Blick in einen deutschen Abgrund

Das nennt man einen Scoop, zu Deutsch einen journalistischen Knüller: Der Zeit-Journalist Bernd Ulrich hat Sigmar Gabriel zum Reden gebracht. Nicht, dass der SPD-Vorsitzende den immer unbeliebteren Kanzlerkandidaten Peer Steinbrück verteidigt oder einen anstehenden Regierungswechsel herbeiphantasiert hätte. Beides wäre keiner Erwähnung wert. Dem stellvertretenden Chefredakteur der Wochenzeitung ist vielmehr das Kunststück gelungen, einen Einblick in Gabriels Innerstes zu gewähren: Seine ganz persönliche Familiengeschichte, sie ist nun für jedermann einsehbar. Und wer sich mit der Biographie des 53jährigen beschäftigt, der blickt in einen deutschen Abgrund.
Gabriels Kindheit glich einem Albtraum. Denn Vater Walter war bis zu dessen Tod im Sommer 2012 nicht nur ein verbohrter Nazi, sondern auch ein tyrannischer, kaltherziger Patriarch. Immer wieder gab es Prügel, das Spielzeug wurde bei schlechten Noten an die Kita verschenkt, der Kontakt zur geschiedenen Mutter zeitweise verhindert – unter dem Despoten litt der Sohn viele Jahre lang. Und das hat Gabriel geprägt. Abgesehen von der schmerzhaften Erinnerung ist nach eigenem Bekunden vor allem eines übrig geblieben: ein fast unbändiger Zorn. »Wenn ich etwas als ungerecht empfinde, wenn Menschen Unrecht geschieht, kann ich mich richtig aufregen.«
Nun sind Gabriels Wutausbrüche ja hinlänglich bekannt und wurden bisher nicht selten als aufgesetztes Sozigehabe abgetan. Heute, im Wissen um die Biographie, wirken sie allerdings um einiges glaubwürdiger. Wer eine derartige Geschichte hinter sich hat, wer am eigenen Leib körperliche und seelische Verletzungen erfahren hat, der zieht daraus seine Konsequenzen. Links sein, SPD-Mitglied werden – das war für Gabriel offenbar eine fast schon zwingende Selbstverständlichkeit.

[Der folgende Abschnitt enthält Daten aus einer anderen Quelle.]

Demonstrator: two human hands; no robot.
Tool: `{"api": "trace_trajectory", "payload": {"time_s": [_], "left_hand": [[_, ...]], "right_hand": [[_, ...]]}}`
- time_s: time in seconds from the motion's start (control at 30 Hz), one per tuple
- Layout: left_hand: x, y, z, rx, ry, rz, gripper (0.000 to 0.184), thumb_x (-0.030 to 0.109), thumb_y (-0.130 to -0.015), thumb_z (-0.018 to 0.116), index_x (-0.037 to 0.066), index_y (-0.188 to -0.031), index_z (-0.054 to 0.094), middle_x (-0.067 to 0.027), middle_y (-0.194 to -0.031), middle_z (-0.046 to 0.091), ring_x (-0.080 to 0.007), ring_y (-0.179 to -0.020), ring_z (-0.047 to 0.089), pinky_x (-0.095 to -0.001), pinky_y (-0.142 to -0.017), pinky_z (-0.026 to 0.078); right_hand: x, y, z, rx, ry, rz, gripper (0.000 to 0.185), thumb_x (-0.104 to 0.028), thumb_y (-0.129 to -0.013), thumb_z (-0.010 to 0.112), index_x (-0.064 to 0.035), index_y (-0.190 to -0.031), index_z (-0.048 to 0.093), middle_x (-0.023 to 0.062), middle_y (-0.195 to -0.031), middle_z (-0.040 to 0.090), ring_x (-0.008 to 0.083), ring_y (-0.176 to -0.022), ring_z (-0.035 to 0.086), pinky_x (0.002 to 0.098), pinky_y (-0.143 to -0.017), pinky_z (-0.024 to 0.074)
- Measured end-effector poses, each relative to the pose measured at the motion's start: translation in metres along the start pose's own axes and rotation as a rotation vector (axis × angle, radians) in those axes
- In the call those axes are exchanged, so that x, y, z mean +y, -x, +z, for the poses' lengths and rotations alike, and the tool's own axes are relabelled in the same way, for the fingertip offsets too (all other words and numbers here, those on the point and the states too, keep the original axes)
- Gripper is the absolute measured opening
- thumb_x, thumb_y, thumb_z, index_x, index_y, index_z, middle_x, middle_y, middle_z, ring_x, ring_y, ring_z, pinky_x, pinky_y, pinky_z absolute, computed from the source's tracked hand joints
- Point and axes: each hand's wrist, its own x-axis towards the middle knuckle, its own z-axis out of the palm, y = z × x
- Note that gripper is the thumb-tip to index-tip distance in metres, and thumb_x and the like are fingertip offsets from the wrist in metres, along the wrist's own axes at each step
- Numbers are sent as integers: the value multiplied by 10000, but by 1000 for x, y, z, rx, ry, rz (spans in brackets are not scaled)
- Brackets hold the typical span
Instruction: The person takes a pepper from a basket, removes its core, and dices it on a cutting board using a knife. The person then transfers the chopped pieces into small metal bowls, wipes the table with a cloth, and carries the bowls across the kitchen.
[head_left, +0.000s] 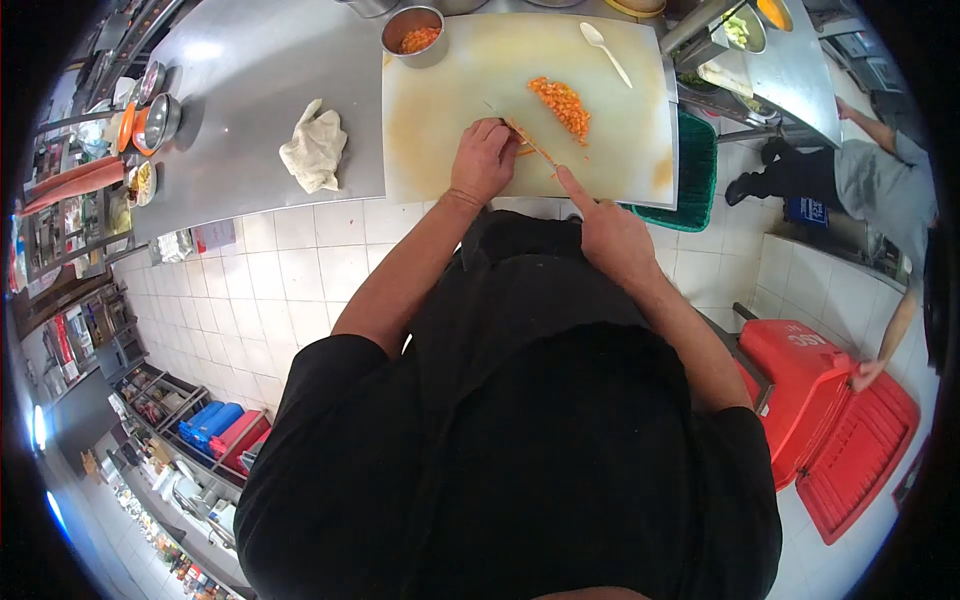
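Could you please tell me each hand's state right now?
Left hand: curled beside the knife; grip can't be told.
Right hand: closed, holding the knife.

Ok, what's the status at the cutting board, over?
Right hand gripping knife. Left hand curled beside it. Diced orange pieces heaped on cutting board. White spoon farther off, clear of the knife.

Upper garment [590, 480]: black, short-sleeved, loose cut. Left sleeve [325, 385] and right sleeve [735, 450]: black, wide, hemmed near the elbow. Lower front panel [530, 320]: charcoal cloth, slightly greyer than the upper garment, with shallow folds; whether it is a separate apron cannot be determined. Left forearm [410, 270], right forearm [685, 330], left hand [485, 157] and right hand [617, 238]: bare.
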Motion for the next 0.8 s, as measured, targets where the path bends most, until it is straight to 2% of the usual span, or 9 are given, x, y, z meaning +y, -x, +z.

Nun stellt sich in einer Mediengesellschaft wie der unsrigen bei einer derartig selbstentblößenden Geschichte rasch die Frage nach dem Motiv. Was treibt Gabriel an, gerade jetzt aller Welt seine schwere Kindheit zu offenbaren? Verspricht sich der SPD-Vorsitzende etwas davon? Teilt er sich der Öffentlichkeit mit, um sie für sich einzunehmen? Man ist versucht, in Gabriels Offenheit etwas Berechnendes zu erblicken. Schließlich ist der Mann ein ausgebuffter Politiker. Geht es darum, Mitleid zu heischen? Mag sein. Mag aber auch nicht sein. Gabriel hat lange gebraucht, um sein eigenes Leiden unter dem Vater, der erst im letzten Juni verstorben ist, publik zu machen. Und er tut dies in einer hierzulande ungewöhnlich offenen Art und Weise. Nein, das wirkt nicht berechnend, sondern: angenehm authentisch.